» **Exercise prompt**
In the listing below, find each line with the string "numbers" and return it.

» **Raw data**
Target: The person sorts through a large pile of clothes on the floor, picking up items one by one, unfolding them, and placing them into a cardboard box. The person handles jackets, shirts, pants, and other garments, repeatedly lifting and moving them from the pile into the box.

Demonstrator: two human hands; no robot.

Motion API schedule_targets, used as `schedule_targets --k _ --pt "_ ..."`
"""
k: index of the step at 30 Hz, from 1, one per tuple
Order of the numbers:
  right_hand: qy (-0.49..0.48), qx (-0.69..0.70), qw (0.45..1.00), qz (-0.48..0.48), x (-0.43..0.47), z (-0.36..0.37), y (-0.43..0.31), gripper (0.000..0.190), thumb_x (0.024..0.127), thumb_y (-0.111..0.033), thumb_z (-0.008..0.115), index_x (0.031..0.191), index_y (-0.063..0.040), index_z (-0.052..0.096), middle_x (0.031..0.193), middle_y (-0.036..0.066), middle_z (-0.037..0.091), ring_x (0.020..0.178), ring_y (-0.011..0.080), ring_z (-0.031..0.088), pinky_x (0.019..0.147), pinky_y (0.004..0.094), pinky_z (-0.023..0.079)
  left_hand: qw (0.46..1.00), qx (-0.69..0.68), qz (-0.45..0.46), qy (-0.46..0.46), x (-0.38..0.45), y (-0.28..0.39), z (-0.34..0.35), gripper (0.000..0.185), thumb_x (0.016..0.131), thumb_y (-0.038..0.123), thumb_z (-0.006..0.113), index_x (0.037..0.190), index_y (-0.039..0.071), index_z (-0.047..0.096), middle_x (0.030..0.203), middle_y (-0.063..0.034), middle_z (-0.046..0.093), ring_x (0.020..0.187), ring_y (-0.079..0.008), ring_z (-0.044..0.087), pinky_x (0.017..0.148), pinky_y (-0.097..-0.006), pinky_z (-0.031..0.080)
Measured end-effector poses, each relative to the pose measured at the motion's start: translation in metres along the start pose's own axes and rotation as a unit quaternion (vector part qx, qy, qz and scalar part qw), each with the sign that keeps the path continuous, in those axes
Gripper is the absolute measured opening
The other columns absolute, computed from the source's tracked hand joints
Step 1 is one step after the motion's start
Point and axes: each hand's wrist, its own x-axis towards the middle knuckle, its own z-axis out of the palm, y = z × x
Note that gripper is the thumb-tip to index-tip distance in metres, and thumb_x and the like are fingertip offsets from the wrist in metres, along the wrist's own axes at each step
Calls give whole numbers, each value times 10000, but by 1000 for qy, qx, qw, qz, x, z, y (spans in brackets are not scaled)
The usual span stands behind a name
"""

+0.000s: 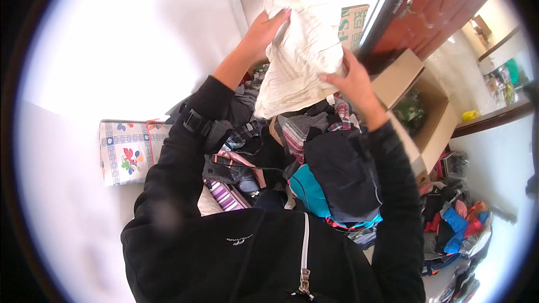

» **Response**
Order of the numbers:
Calls give whole numbers, each value times 10000, but by 1000 for qy, qx, qw, qz, x, z, y (spans in brackets are not scaled)

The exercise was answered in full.